### [Data]
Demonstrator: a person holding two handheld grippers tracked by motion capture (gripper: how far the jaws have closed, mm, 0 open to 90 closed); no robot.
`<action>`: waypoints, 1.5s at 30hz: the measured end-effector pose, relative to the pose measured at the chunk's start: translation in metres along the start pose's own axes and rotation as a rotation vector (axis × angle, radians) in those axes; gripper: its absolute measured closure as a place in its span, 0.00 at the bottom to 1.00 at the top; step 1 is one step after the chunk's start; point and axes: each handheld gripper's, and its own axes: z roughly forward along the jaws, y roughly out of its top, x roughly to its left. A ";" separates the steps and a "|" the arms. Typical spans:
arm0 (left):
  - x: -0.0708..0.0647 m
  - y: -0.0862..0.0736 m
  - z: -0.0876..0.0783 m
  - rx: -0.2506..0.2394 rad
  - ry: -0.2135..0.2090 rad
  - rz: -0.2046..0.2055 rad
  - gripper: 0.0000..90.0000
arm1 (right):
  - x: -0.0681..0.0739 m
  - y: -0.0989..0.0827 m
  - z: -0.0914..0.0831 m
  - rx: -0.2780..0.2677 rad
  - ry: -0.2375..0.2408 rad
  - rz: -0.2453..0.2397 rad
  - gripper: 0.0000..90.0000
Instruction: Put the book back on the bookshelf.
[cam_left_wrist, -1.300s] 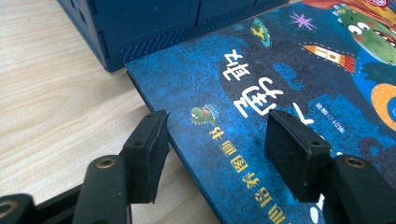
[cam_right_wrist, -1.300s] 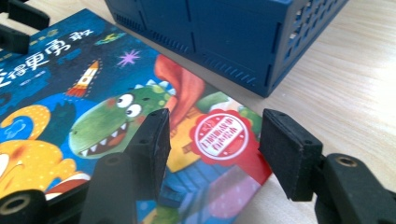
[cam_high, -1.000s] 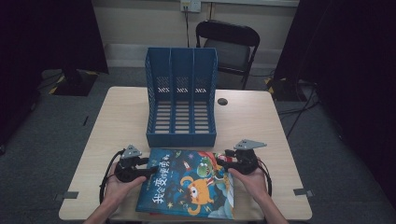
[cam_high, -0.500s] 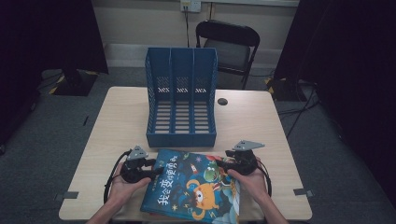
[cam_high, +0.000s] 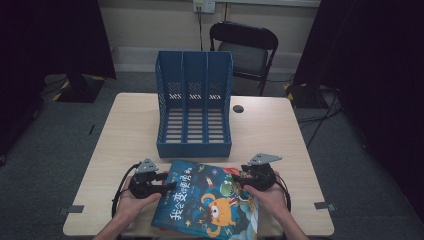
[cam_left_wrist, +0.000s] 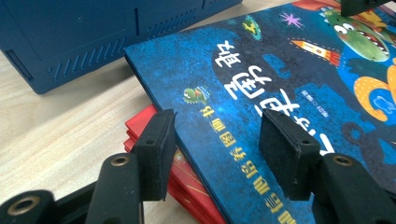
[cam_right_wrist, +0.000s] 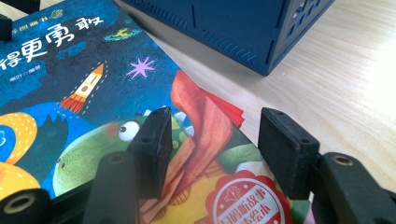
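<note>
- Partly hidden: red books (cam_left_wrist: 140, 133) lie under the blue picture book (cam_high: 210, 202); just their corners and stacked edges stick out, at the left gripper view's lower left and again as a red corner (cam_right_wrist: 229, 109) in the right gripper view. How many there are cannot be told.
- Cut off: the picture book's near edge and both forearms run out of the bottom of the high view.
- Hard to make out: in the high view the jaw tips of both grippers are too small to judge for contact.
- Container: blue three-slot file rack (cam_high: 194, 107) stands on the table (cam_high: 130, 130) just beyond the book; all three compartments show bare slatted floors. Its base corner (cam_right_wrist: 261, 46) shows near the book in the right gripper view.
- Picture book: lies on top of the red stack at the table's near edge, cover up, turned slightly askew, between the two grippers.
- Left gripper (cam_high: 162, 187): held low in the left hand (cam_high: 130, 202) at the book's left edge. Jaws spread, having just opened a little; the book's spine edge (cam_left_wrist: 219, 154) lies between and beneath the pads, not pinched.
- Right gripper (cam_high: 240, 179): held in the right hand (cam_high: 270, 197) over the book's right corner. Jaws apart, having just been closing; the cover (cam_right_wrist: 205, 154) lies below the gap, not clamped.
</note>
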 end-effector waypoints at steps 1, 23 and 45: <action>-0.001 0.000 0.000 -0.003 0.001 0.001 0.51 | 0.000 -0.002 -0.002 0.000 0.000 -0.002 0.51; -0.007 0.000 0.001 0.013 -0.009 0.021 0.45 | 0.015 -0.029 -0.033 -0.005 -0.005 0.009 0.56; -0.008 0.005 0.007 0.006 -0.021 0.052 0.54 | 0.018 -0.043 -0.051 -0.001 0.018 0.068 0.62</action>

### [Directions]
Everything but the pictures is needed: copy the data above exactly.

### [Answer box]
Demonstrator: a person holding two handheld grippers tracked by motion capture (gripper: how far the jaws have closed, mm, 0 open to 90 closed); no robot.
`<action>`: waypoints, 1.5s at 30hz: the measured end-effector pose, relative to the pose measured at the chunk's start: translation in metres along the start pose's own axes and rotation as a rotation vector (axis × angle, radians) in those axes; gripper: its absolute measured closure as a place in its span, 0.00 at the bottom to 1.00 at the top; step 1 is one step after the chunk's start; point and axes: each handheld gripper's, and its own axes: z roughly forward along the jaws, y roughly out of its top, x roughly to its left. A ";" separates the steps and a "|" the arms. Typical spans:
arm0 (left):
  - x: -0.0708..0.0647 m
  - y: -0.0862..0.0736 m
  - z: -0.0876..0.0783 m
  - rx: -0.2506..0.2394 rad
  - ry: -0.2135..0.2090 rad
  - rz: -0.2046..0.2055 rad
  - gripper: 0.0000..90.0000
arm1 (right):
  - x: -0.0681..0.0739 m
  - y: -0.0989..0.0827 m
  - z: -0.0914..0.0831 m
  - rx: -0.2780..0.2677 rad
  - ry: -0.2375..0.2408 rad
  - rz: -0.2453..0.2397 rad
  - gripper: 0.0000..90.0000
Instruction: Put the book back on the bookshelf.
[cam_left_wrist, -1.300s] 
[cam_right_wrist, -1.300s] 
[cam_high, -1.000s] 
[cam_high, -0.500s] 
[cam_high, +0.000s] 
[cam_left_wrist, +0.000s] 
[cam_right_wrist, +0.000s] 
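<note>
- Partly hidden: red books (cam_left_wrist: 140, 133) lie under the blue picture book (cam_high: 210, 202); just their corners and stacked edges stick out, at the left gripper view's lower left and again as a red corner (cam_right_wrist: 229, 109) in the right gripper view. How many there are cannot be told.
- Cut off: the picture book's near edge and both forearms run out of the bottom of the high view.
- Hard to make out: in the high view the jaw tips of both grippers are too small to judge for contact.
- Container: blue three-slot file rack (cam_high: 194, 107) stands on the table (cam_high: 130, 130) just beyond the book; all three compartments show bare slatted floors. Its base corner (cam_right_wrist: 261, 46) shows near the book in the right gripper view.
- Picture book: lies on top of the red stack at the table's near edge, cover up, turned slightly askew, between the two grippers.
- Left gripper (cam_high: 162, 187): held low in the left hand (cam_high: 130, 202) at the book's left edge. Jaws spread, having just opened a little; the book's spine edge (cam_left_wrist: 219, 154) lies between and beneath the pads, not pinched.
- Right gripper (cam_high: 240, 179): held in the right hand (cam_high: 270, 197) over the book's right corner. Jaws apart, having just been closing; the cover (cam_right_wrist: 205, 154) lies below the gap, not clamped.
</note>
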 end-effector waypoints at steps 1, 23 and 45: <action>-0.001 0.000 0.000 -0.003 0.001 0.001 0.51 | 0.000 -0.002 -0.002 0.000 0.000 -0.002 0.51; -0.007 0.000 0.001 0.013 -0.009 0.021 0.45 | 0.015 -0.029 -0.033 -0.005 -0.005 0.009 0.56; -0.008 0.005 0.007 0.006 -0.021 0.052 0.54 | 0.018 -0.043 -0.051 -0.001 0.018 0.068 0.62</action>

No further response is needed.